The task:
Restate word for word the line with "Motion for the" and the rest of the listing after it, ending at the final line, and include nothing else.

============

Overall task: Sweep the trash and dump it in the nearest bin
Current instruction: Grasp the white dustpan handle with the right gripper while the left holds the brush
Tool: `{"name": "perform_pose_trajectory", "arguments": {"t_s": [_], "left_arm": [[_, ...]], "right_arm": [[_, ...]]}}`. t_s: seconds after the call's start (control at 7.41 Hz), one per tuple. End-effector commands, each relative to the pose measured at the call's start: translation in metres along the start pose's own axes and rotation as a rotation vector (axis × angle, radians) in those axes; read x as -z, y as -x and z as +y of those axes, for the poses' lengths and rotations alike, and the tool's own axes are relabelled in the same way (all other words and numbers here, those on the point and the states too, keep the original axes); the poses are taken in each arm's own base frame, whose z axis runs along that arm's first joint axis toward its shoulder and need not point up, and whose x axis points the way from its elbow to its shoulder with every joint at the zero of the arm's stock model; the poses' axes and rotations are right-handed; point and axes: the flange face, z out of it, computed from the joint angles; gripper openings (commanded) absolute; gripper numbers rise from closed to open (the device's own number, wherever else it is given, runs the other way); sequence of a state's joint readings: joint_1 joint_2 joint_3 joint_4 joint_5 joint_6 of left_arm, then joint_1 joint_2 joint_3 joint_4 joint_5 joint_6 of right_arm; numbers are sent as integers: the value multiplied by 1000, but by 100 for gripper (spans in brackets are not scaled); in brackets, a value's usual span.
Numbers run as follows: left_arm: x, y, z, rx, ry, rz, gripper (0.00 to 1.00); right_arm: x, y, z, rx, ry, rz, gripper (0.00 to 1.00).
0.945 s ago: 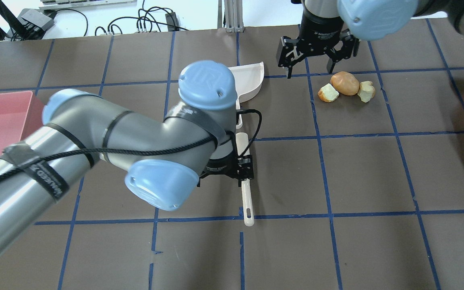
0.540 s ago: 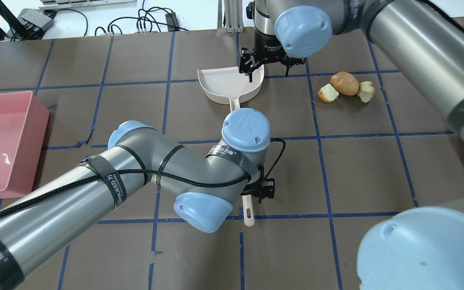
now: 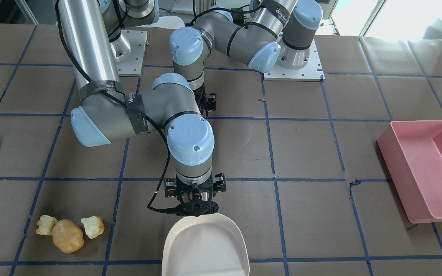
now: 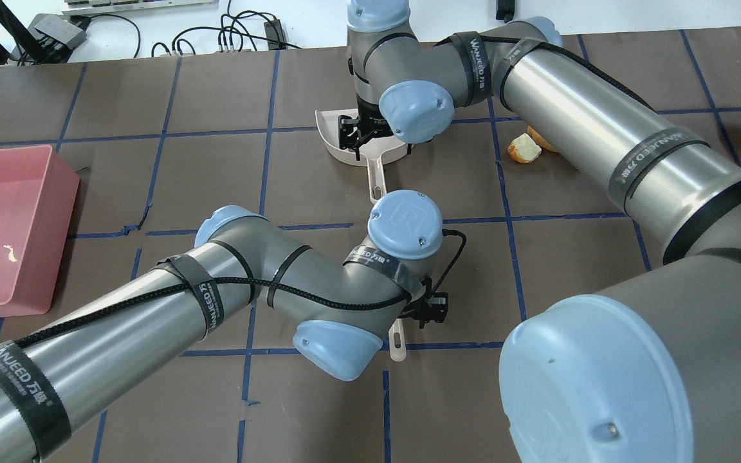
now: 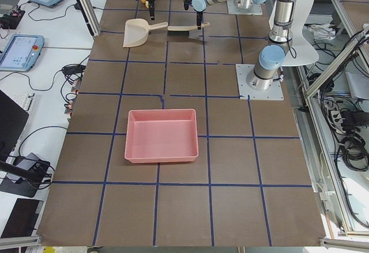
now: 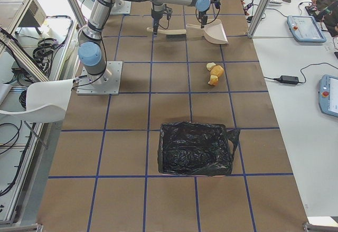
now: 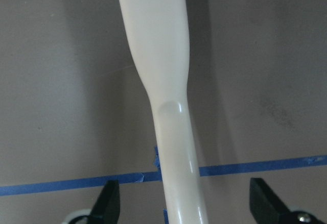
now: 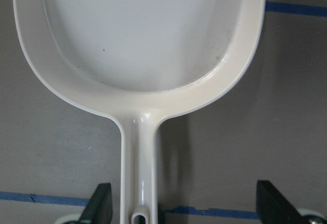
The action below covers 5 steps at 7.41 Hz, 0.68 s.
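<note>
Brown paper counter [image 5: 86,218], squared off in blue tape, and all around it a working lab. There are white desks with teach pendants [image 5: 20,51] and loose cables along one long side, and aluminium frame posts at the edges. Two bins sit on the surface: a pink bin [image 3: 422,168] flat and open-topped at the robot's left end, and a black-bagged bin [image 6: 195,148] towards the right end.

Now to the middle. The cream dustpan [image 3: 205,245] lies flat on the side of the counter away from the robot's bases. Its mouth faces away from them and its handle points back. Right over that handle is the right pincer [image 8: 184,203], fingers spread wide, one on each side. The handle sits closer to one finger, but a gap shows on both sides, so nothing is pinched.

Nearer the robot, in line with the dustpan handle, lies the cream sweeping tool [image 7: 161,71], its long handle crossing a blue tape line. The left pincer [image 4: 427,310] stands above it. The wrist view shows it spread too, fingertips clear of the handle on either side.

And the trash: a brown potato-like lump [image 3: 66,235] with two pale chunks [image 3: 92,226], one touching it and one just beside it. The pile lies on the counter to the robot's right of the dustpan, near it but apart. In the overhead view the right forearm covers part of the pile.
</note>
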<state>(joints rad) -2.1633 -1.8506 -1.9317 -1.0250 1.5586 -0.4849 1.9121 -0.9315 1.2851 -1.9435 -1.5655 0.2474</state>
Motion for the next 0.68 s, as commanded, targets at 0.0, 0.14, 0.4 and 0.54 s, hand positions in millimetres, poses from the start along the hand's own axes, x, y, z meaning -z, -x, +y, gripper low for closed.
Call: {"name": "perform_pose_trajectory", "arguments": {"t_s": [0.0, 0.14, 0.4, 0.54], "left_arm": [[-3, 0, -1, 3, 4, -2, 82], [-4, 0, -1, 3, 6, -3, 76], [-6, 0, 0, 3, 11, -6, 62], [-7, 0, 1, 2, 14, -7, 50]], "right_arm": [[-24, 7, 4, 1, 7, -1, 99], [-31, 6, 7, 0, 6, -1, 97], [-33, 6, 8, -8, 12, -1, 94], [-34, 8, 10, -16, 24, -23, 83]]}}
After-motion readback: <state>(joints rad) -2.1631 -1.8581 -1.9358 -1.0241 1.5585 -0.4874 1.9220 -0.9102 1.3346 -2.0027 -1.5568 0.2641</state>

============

Task answer:
Motion for the next 0.68 s, as commanded, targets at 0.0, 0.14, 0.4 and 0.54 s, hand positions in millimetres, poses from the start along the hand's own axes, x, y, z meaning -z, -x, +y, gripper low for closed.
Call: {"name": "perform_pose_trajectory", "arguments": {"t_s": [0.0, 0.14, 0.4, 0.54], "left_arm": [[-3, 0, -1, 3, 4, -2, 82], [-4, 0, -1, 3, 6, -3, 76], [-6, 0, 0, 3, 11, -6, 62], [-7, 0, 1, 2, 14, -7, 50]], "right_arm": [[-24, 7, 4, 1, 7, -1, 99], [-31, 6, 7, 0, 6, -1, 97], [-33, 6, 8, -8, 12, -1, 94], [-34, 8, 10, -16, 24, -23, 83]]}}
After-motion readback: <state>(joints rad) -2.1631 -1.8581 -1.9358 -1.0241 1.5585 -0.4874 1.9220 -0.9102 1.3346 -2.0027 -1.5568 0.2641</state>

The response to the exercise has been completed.